On 7/22/23 20:48, Taylor R Campbell wrote:
A note about one of the problems there:
spin_unlock(f->lock);
ret = dma_fence_add_callback(f, &cb.base, vmwgfx_wait_cb);
spin_lock(f->lock);
#if defined(__NetBSD__)
/* This is probably an upstream bug: there is a time window between
* the call of vmw_fence_obj_signaled() above, and this
* dma_fence_add_callback(). If the fence gets signaled during it
* dma_fence_add_callback() returns -ENOENT, which is really not an
* error condition. By the way, why the heck does dma_fence work in
* this way? If a callback is being added but it lost the race, why
* not just call it immediately as if it were just signaled?
*/
Not an upstream bug -- I introduced this bug when I patched the code
that reached into the guts of what should be an opaque data structure
for direct modification, to use drm_fence_add_callback instead.
Need to look at the diff from upstream, not just the #ifdefs. Usually
I use #ifdef __NetBSD__ to mark NetBSDisms separately from Linuxisms,
and just patch the code when the patched code can use a common API
that isn't any one OSism.
In this case I don't even remember why I left any #ifdefs, was
probably just working fast to make progress on a large code base,
might have left the #ifdefs in for visual reference while I was
editing the code and forgot to remove them. Could also simplify some
of the lock/unlock cycles by doing that.
Ah okay. I used #if defined(__NetBSD__) for everything needing any
changes, and I assumed you did the same without actually checking the
original code.
cv_destroy(&cv); // <-- Panics!
It seldom panics on KASSERT(!cv_has_waiters(cv)) in cv_destroy() but not
always. The panic seems to happen when cv_timedwait_sig() exits due to
the timeout expiring before it gets signaled.

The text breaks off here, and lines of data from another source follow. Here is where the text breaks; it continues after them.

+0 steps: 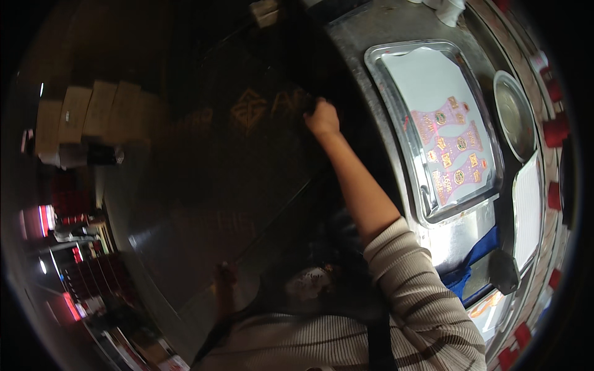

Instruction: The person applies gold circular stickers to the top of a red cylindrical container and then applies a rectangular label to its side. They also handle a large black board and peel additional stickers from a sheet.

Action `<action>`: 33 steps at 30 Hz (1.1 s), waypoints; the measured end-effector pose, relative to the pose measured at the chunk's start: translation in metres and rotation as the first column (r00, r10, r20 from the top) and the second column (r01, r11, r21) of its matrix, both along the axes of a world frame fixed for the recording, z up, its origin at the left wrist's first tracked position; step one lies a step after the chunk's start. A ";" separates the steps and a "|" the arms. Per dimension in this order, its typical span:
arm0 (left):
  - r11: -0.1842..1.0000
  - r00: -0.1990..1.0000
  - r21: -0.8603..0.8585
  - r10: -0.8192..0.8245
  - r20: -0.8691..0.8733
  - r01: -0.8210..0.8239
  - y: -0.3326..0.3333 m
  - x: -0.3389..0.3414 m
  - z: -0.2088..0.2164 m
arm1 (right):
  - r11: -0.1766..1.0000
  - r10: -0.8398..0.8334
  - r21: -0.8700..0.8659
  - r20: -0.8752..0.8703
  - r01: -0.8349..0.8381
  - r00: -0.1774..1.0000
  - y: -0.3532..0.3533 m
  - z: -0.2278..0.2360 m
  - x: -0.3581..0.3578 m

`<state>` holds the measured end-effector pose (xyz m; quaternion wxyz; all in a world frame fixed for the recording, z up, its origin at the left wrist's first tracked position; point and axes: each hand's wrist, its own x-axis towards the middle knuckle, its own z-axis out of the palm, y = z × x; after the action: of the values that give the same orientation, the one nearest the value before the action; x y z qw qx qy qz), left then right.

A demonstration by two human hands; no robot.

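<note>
The person's right hand (322, 117) is closed on the far edge of a large dark sheet (235, 161) that slopes across the left of a steel counter (365, 31), while the left hand (224, 275) rests at the sheet's near edge, its grip too dim to tell. To the right, a steel tray (433, 213) holds a white paper with several pink labels (455, 151) on it. Just beyond the tray sit a round steel bowl (513, 114), its contents unclear, and a blue cloth (473, 263) near the tray's lower corner.
</note>
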<state>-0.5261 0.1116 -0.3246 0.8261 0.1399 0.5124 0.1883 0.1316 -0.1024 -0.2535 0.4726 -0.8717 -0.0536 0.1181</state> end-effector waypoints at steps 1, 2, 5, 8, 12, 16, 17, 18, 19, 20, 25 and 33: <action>0.991 0.995 0.117 -0.053 -0.086 0.063 -0.005 0.006 0.000 | 0.996 0.034 -0.076 -0.037 -0.037 0.999 0.000 0.003 0.003; 0.970 0.982 0.213 -0.083 -0.172 0.119 -0.007 0.014 -0.001 | 0.991 0.012 -0.134 -0.031 -0.016 0.999 -0.004 0.011 0.005; 0.936 0.971 0.333 -0.031 -0.238 0.111 -0.023 0.015 -0.005 | 0.968 -0.011 -0.249 0.115 0.040 0.993 -0.005 0.027 -0.002; 0.953 0.965 0.302 0.111 -0.238 -0.035 -0.038 0.046 -0.006 | 0.915 0.129 -0.401 0.198 -0.040 0.972 -0.013 0.019 -0.003; 0.923 0.949 0.313 0.280 -0.147 -0.224 -0.058 0.058 -0.011 | 0.821 0.226 -0.540 0.013 -0.183 0.974 -0.030 -0.008 -0.002; 0.911 0.967 0.341 0.254 -0.029 -0.230 -0.069 0.083 -0.006 | 0.802 0.374 -0.573 0.262 -0.169 0.890 -0.061 -0.058 0.043; 0.895 0.945 0.356 0.316 -0.081 -0.268 -0.066 0.088 -0.017 | 0.759 0.427 -0.603 0.176 -0.245 0.887 -0.064 -0.058 0.053; 0.872 0.931 0.364 0.363 -0.035 -0.326 -0.066 0.082 -0.031 | 0.779 0.461 -0.548 0.170 -0.306 0.871 -0.059 -0.056 0.051; 0.859 0.919 0.356 0.395 -0.004 -0.368 -0.069 0.078 -0.034 | 0.762 0.504 -0.542 0.152 -0.355 0.850 -0.054 -0.050 0.050; 0.843 0.904 0.351 0.428 0.023 -0.408 -0.072 0.073 -0.037 | 0.719 0.537 -0.581 0.118 -0.380 0.835 -0.045 -0.042 0.044; 0.849 0.865 0.368 0.466 -0.186 -0.379 -0.080 0.117 0.016 | 0.735 0.502 -0.536 0.017 -0.416 0.864 -0.053 -0.042 0.061; 0.827 0.814 0.311 0.541 -0.213 -0.468 -0.061 0.079 0.008 | 0.716 0.479 -0.598 0.045 -0.360 0.877 -0.054 -0.052 0.060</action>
<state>-0.4467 0.0503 -0.3170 0.6369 0.1244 0.6202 0.4408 0.1913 -0.1564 -0.3052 0.1414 -0.9441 -0.2592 0.1464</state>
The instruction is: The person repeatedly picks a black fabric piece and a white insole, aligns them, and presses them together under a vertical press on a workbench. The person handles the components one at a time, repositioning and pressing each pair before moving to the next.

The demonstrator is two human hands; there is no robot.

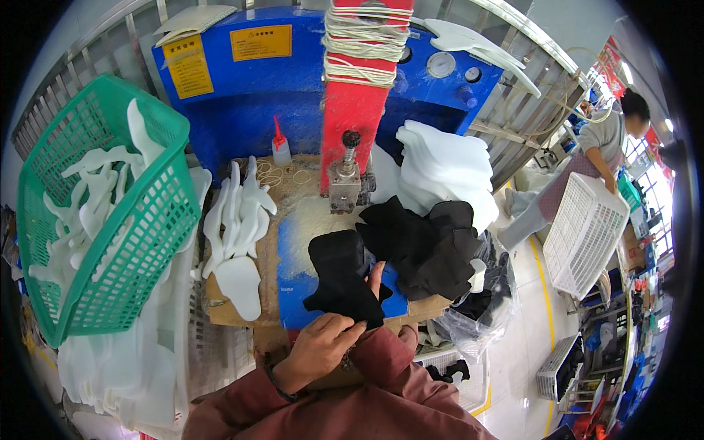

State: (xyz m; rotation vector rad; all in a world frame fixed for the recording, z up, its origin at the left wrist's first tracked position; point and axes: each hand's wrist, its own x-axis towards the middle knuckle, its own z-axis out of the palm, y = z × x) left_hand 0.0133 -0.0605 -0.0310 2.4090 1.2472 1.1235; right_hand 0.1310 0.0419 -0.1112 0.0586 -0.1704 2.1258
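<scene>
A black fabric-like cut piece with an irregular outline lies over the blue work plate in front of me. Thumb and fingers of my left hand pinch its lower edge. My right hand grips the same piece at its right side; most of that hand is hidden beneath the material. Just above the piece is the metal head of a red machine arm. Close to my right hand, a loose heap of black cut pieces rests at the plate's right.
White shaped foam sheets are stacked behind the black heap. More white pieces lie at the left, beside a green basket of them. A red-capped bottle stands behind. At right, a person carries a white crate.
</scene>
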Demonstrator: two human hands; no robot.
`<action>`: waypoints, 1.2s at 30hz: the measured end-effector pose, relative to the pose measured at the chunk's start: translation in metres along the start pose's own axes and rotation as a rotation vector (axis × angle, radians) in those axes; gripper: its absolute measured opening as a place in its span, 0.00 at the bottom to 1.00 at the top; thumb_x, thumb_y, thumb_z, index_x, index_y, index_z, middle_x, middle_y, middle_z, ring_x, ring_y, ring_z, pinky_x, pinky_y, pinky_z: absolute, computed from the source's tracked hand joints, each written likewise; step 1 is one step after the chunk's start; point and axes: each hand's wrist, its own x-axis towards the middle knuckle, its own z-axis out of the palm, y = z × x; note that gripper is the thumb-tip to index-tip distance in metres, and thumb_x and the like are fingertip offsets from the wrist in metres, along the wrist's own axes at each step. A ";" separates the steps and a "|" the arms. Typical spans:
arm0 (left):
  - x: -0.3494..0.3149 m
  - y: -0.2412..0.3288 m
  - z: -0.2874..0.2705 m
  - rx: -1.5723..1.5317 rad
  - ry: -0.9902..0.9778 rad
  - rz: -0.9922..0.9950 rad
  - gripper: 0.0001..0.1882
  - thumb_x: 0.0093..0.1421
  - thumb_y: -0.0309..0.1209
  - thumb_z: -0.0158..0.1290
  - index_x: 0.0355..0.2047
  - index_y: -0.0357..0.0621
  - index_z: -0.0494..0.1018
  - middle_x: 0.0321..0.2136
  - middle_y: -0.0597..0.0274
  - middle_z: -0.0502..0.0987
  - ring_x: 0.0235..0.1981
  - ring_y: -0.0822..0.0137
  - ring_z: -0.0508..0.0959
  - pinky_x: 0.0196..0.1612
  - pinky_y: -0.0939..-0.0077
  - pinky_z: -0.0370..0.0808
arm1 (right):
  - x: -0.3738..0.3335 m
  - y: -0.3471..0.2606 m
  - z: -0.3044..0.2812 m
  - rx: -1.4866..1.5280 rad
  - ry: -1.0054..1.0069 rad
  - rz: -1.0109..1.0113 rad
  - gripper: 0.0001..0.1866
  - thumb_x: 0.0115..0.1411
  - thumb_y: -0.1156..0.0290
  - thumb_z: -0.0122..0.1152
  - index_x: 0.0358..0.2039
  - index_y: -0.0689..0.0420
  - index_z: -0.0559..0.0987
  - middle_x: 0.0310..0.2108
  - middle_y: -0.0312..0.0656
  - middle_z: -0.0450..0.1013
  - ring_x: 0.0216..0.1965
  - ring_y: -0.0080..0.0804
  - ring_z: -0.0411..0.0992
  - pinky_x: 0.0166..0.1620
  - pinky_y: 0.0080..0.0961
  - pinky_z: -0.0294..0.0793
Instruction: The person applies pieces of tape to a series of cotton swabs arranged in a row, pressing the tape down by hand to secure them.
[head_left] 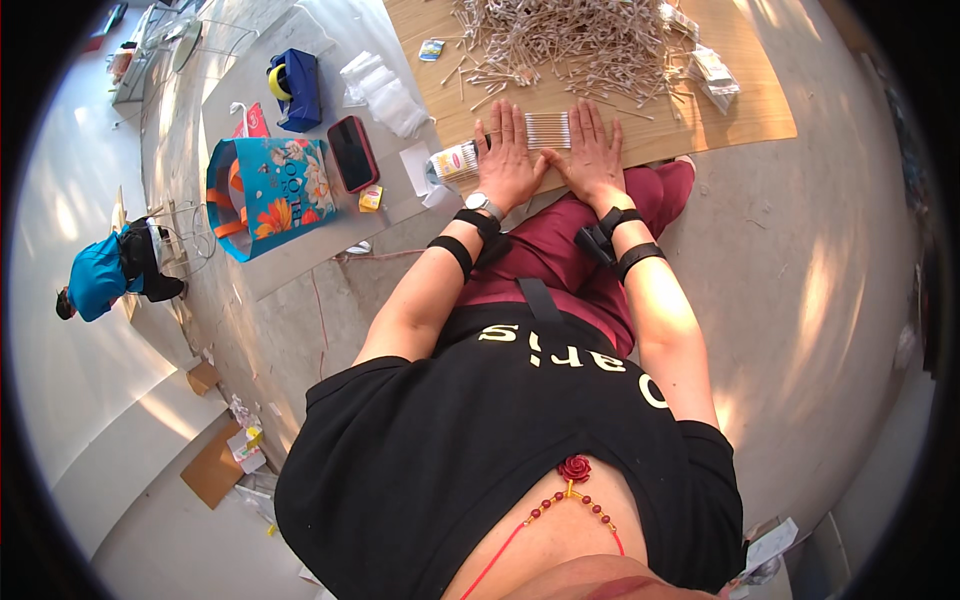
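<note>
A: Cotton swabs (pixel 547 129) — a small aligned bundle, lying flat on the wooden board (pixel 740 105) right at its near edge, between my two hands. Each stick runs left to right across me, so the bundle's long axis points from one palm to the other.

B: Which hand is nearer?

A: Neither, as far as I can judge. My left hand (pixel 507 155) lies against the left ends, my right hand (pixel 594 150) against the right ends. Both sit palm down on the board.

B: State of the fingers?

A: Fingers (pixel 515 118) on both hands are straight and laid close together, pointing away from me. Nothing is pinched or gripped; the inner edges of the hands only touch the bundle from the sides.

B: What else is near?

A: The loose heap of swabs (pixel 560 40) lies just beyond my fingertips, farther up the board. A cylindrical swab pack (pixel 455 162) lies just left of my left hand, at the board's edge. A red phone (pixel 352 152) and a flowered bag (pixel 265 190) lie farther left on the floor.
</note>
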 end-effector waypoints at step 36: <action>0.002 0.003 -0.003 0.004 0.042 0.086 0.50 0.66 0.52 0.51 0.77 0.34 0.46 0.79 0.44 0.42 0.81 0.50 0.36 0.78 0.43 0.29 | 0.008 -0.006 0.008 0.228 0.100 -0.122 0.52 0.69 0.25 0.32 0.80 0.53 0.50 0.82 0.40 0.42 0.82 0.32 0.33 0.78 0.59 0.23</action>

Confused by `seldom panics on ... but not always' -- was that supposed
to be `often panics on ... but not always', or is there a more
frequent panic than KASSERT(!cv_has_waiters(cv))?
I meant it didn't panic for most cases as if nothing wrong happened, but
it occasionally panicked due to KASSERT(!cv_has_waiters(cv)). Sorry for
my bad English.
What exactly is the panic you see and the evidence when you see it?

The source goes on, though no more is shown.